### [Exercise prompt]
Without the pictures, can you quote each line below exactly?

### [Input data]
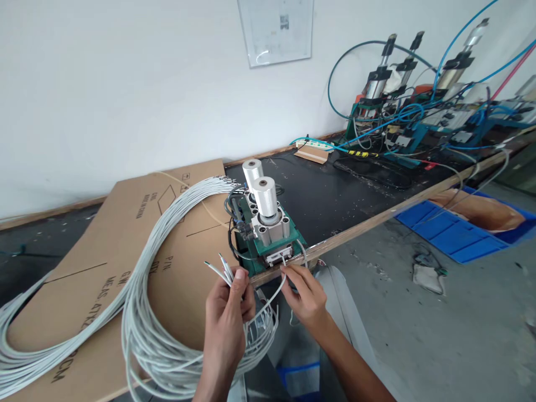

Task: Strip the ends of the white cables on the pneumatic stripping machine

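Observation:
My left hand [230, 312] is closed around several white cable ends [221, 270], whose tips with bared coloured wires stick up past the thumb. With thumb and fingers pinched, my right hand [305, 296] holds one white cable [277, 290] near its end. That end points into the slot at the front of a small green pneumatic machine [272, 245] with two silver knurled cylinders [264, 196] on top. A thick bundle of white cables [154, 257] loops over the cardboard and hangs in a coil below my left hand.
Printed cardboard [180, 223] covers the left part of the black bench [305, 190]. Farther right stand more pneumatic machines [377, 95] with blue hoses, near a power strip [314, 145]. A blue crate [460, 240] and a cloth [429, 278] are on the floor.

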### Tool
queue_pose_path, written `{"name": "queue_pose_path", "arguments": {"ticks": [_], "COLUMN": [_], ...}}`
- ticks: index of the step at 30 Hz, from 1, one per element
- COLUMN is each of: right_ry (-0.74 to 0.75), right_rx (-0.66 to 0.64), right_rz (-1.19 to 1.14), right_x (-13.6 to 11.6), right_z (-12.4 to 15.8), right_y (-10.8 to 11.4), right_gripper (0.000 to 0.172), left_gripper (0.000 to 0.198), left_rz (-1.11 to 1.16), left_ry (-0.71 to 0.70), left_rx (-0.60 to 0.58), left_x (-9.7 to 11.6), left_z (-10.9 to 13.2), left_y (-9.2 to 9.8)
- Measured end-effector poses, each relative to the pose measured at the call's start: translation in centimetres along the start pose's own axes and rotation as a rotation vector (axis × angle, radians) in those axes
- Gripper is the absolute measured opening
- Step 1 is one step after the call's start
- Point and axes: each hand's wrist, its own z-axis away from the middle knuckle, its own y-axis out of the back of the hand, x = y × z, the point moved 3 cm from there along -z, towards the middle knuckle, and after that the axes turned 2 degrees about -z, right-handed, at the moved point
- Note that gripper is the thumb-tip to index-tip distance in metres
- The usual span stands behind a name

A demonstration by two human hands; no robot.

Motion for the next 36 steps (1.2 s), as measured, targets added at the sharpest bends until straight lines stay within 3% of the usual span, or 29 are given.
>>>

### [Worked solution]
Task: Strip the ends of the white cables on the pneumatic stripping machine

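Observation:
My left hand [230, 312] is closed around several white cable ends [221, 270], whose tips with bared coloured wires stick up past the thumb. With thumb and fingers pinched, my right hand [305, 296] holds one white cable [277, 290] near its end. That end points into the slot at the front of a small green pneumatic machine [272, 245] with two silver knurled cylinders [264, 196] on top. A thick bundle of white cables [154, 257] loops over the cardboard and hangs in a coil below my left hand.
Printed cardboard [180, 223] covers the left part of the black bench [305, 190]. Farther right stand more pneumatic machines [377, 95] with blue hoses, near a power strip [314, 145]. A blue crate [460, 240] and a cloth [429, 278] are on the floor.
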
### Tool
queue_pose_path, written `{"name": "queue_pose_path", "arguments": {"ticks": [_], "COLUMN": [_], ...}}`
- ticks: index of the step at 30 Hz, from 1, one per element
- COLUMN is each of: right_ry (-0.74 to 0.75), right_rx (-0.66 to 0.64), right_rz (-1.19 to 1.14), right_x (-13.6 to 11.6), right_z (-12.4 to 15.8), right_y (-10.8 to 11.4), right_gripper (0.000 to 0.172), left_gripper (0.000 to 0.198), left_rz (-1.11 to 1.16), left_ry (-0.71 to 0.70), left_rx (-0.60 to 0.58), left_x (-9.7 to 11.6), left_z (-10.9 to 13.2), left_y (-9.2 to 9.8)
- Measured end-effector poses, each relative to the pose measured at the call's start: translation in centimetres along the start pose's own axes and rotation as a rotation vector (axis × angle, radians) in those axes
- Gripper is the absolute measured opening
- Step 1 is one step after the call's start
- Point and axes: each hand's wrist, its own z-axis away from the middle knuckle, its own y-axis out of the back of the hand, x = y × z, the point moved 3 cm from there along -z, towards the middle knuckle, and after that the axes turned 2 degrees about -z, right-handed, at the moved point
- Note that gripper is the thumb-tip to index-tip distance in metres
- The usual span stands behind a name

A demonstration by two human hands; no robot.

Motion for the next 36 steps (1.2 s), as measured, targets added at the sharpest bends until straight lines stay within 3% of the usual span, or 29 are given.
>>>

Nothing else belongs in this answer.